Bookmark and Share

Notice: On April 23, 2014, Statalist moved from an email list to a forum, based at

[Date Prev][Date Next][Thread Prev][Thread Next][Date Index][Thread Index]

Re: st: semi-random sampling (how to impose properties of one population onto a subsample of a different population)

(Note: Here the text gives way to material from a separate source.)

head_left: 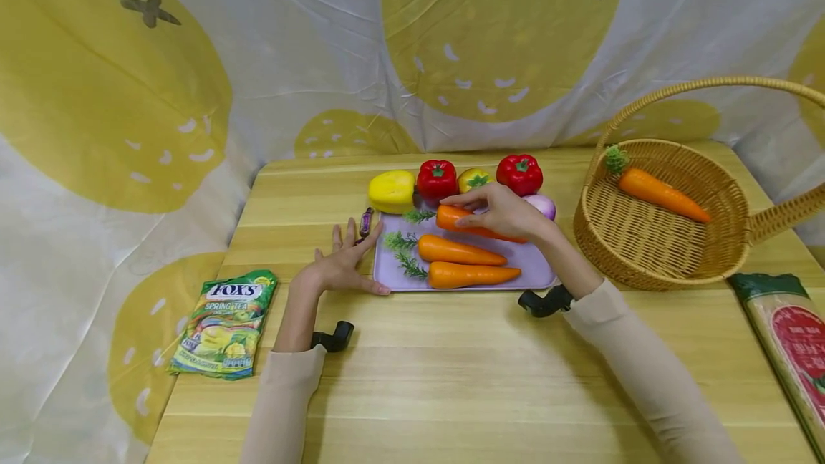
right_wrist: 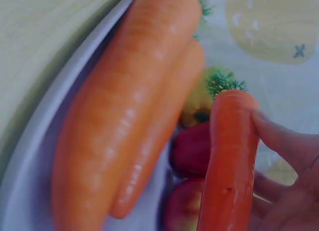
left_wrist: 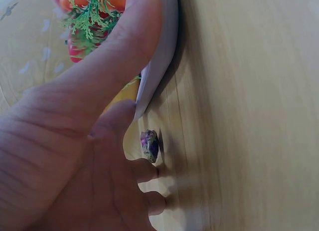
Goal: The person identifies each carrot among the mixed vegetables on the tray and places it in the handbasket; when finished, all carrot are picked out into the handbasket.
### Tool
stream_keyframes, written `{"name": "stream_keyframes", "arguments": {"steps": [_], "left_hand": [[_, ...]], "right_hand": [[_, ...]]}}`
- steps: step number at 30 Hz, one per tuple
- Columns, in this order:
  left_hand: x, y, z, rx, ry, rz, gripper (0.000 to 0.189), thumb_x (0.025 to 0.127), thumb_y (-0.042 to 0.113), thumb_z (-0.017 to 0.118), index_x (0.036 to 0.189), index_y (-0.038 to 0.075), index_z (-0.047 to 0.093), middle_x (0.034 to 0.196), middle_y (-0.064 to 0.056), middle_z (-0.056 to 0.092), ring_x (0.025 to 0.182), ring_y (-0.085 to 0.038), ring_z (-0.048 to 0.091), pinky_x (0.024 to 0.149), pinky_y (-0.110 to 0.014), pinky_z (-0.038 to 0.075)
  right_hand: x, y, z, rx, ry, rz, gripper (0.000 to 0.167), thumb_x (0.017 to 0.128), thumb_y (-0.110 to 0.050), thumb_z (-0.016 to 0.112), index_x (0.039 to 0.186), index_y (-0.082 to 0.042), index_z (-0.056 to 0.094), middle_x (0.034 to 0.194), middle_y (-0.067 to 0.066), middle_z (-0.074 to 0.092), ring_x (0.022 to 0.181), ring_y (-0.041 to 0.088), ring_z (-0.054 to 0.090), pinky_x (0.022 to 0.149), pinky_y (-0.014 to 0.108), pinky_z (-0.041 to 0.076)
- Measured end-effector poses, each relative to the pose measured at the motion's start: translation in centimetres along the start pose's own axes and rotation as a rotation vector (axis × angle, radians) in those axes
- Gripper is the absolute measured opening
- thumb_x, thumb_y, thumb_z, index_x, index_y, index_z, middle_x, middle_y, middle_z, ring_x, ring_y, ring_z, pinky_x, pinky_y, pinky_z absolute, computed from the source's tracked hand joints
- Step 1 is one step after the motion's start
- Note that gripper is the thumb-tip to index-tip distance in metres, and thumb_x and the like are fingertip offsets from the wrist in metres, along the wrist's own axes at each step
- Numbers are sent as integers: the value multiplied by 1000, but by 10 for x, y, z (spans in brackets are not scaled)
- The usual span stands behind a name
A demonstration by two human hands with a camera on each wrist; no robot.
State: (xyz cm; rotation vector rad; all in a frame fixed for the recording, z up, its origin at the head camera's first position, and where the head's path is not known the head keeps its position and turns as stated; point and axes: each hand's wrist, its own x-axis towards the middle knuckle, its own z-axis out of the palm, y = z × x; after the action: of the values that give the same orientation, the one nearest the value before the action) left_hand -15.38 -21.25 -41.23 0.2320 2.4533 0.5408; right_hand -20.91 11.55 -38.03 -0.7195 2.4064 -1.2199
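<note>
My right hand [head_left: 499, 210] pinches the thick end of an orange carrot [right_wrist: 232, 161] with a green top, over the back of a pale lilac tray [head_left: 531, 256]. Two other carrots, a front one [head_left: 473, 275] and one behind it [head_left: 460, 250], lie side by side on the tray. My left hand [head_left: 341, 267] is spread at the tray's left edge, its thumb and a finger touching the rim. Close to those fingers is a small purple wrapped candy [left_wrist: 149, 145]. Along the tray's back are a yellow pepper [head_left: 392, 192], two red peppers [head_left: 437, 181] and a yellow-red fruit [head_left: 475, 179].
A wicker basket [head_left: 583, 235] with a tall handle stands at the right, holding one carrot [head_left: 664, 194]. At the left lies a green Fox's candy bag [head_left: 225, 324]. A long clear-and-green packet [head_left: 783, 335] lies at the right edge. A purple-white round vegetable [head_left: 543, 205] is partly hidden by my right arm.
</note>
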Motion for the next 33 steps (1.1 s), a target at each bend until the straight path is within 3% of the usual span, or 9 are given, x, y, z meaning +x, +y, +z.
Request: {"name": "stream_keyframes", "arguments": {"steps": [5, 7, 9, 12, 16, 19, 22, 28, 33], "left_hand": [[-1, -1, -1, 2, -1, 4, 126, 80, 58, 83, 166, 35, -5, 167, -22, -32, 153, -49, -30, 111, -86, -9], [-1, -2, -1, 1, -2, 9, 126, 80, 58, 83, 166, 35, -6, 167, -23, -32, 153, -50, -31, 110, -87, -9], [0, -3, -2, 1, -1, 12, 126, 81, 58, 83, 166, 35, -6, 167, -23, -32, 152, -50, -31, 110, -87, -10], [2, -4, -2, 0, 0, 15, 126, 80, 58, 83, 166, 35, -7, 166, -23, -32, 152, -50, -31, 109, -87, -10], [3, -4, -2, 4, -1, 12, 126, 80, 59, 83, 166, 36, -7, 166, -22, -33, 152, -50, -32, 109, -87, -10], [4, -3, -3, 6, -2, 11, 125, 81, 59, 82, 166, 36, -7, 167, -22, -33, 152, -50, -32, 109, -87, -11], [5, -2, -4, 11, -2, 6, 125, 81, 59, 82, 166, 36, -7, 167, -22, -32, 152, -50, -32, 110, -87, -11], [5, -3, -4, 15, -6, 1, 126, 81, 59, 82, 166, 35, -7, 167, -22, -32, 152, -50, -32, 110, -87, -11], [7, -4, -3, 13, -8, 1, 126, 80, 60, 82, 166, 36, -7, 167, -22, -32, 152, -49, -33, 110, -87, -12]], "right_hand": [[-11, -12, -18, -19, -15, -64, 41, 93, -17, 78, 134, -17, 72, 125, 7, 76, 84, 20, 60, 67, 21, 43], [-16, -14, -28, -38, -6, -69, 41, 93, -17, 78, 133, -19, 72, 126, 6, 76, 83, 18, 56, 67, 24, 41], [-23, -16, -40, -51, 0, -61, 40, 94, -16, 77, 133, -20, 72, 126, 6, 75, 87, 18, 58, 71, 24, 45], [-37, -19, -60, -81, 17, -36, 39, 95, -18, 77, 133, -24, 72, 132, 3, 73, 111, 15, 64, 86, 25, 51], [-59, -23, -87, -80, 44, -9, 42, 95, -19, 77, 135, -25, 71, 139, 4, 68, 108, 9, 66, 83, 18, 54], [-75, -22, -105, -63, 69, 7, 42, 95, -16, 76, 136, -23, 70, 138, 6, 68, 80, 5, 62, 66, 18, 51], [-91, -17, -120, -66, 97, 32, 42, 96, -17, 75, 137, -23, 70, 130, 1, 70, 68, 8, 55, 57, 23, 48], [-115, 2, -145, -99, 161, 86, 43, 96, -15, 75, 138, -20, 69, 126, -14, 68, 87, 16, 59, 63, 24, 51], [-133, 22, -165, -158, 180, 98, 44, 96, -12, 75, 139, -19, 68, 133, -19, 66, 98, 2, 61, 68, 18, 52]]}}
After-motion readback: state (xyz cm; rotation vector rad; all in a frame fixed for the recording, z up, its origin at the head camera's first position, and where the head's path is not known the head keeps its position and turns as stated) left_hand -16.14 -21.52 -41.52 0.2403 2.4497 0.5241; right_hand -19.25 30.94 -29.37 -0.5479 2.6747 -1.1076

From   Steven Samuels <[email protected]>
To   [email protected]
Subject   Re: st: semi-random sampling (how to impose properties of one population onto a subsample of a different population)
Date   Sun, 7 Aug 2011 10:32:36 -0400

Sorry, I misunderstood. Here's code that you can adapt. Note that you set the sample size you want in the first line

*************CODE BEGINS*************
scalar sampsize = 500
set seed 842655
/* Input Frequencies for External Population 
You can get these from -contract- 
in the original external data set:
"contract agegp region, freq(freq1)" 
input agegp region freq1
1 1 501
1 2 415
2 1 1809
2  2 3003
3  1 1288
3  2 1400
egen tot1 = total(freq1)
gen ssize = round(sampsize*freq1/tot1)
/* Check Frequencies */
tab agegp region [fw=freq1], cell
tab agegp region [fw=ssize], cell

sort agegp region
tempfile t1
save `t1'
/*  Create Data set to be sampled from the auto data */

sysuse auto, clear
expand 100
rename rep78 agegp
rename foreign region

recode agegp 2=1 5=1 .=1 3=2 4=3  // values 1,2,3
replace region = region +1        // values 1,2

/* Merge with external counts */
sort agegp region
merge m:1 agegp region using `t1'
tab _merge
drop _merge

egen stratum = group(agegp region)
levelsof stratum, local(levels)
tempfile t2
save `t2'
foreach x of local levels{
use `t2'
keep if stratum==`x'
gen u = uniform()
sort u
keep if _n<=ssize
tempfile td`x'
save `td`x''

tempfile t0 //empty data set to append to
gen dummy=1
save `t0'  
foreach x of local levels{
append using `td`x''
drop dummy
/* Check frequencies again */
tab agegp region , cell missing
save sample1, replace
**************CODE ENDS**************

On Aug 7, 2011, at 5:05 AM, Ekaterina Hertog wrote:

Dear Steven,
thank you for your help, however it does not fully solve my problem. Your proposed solution will allow me to roughly preserve the population percentages from the whole sample into a subsample. What I need however, is to impose populations percentages found in a different dataset on a subsample I am creating. Essentially i have two datasets: one of high income women and one of middle income women. High income women tend to be older and are more likely to live in the capital. I need to create a subsample of a dataset of middle income woemn which would match the high income women dataset on age and location characteristics.
Does anyone know how to do this in Stata 11?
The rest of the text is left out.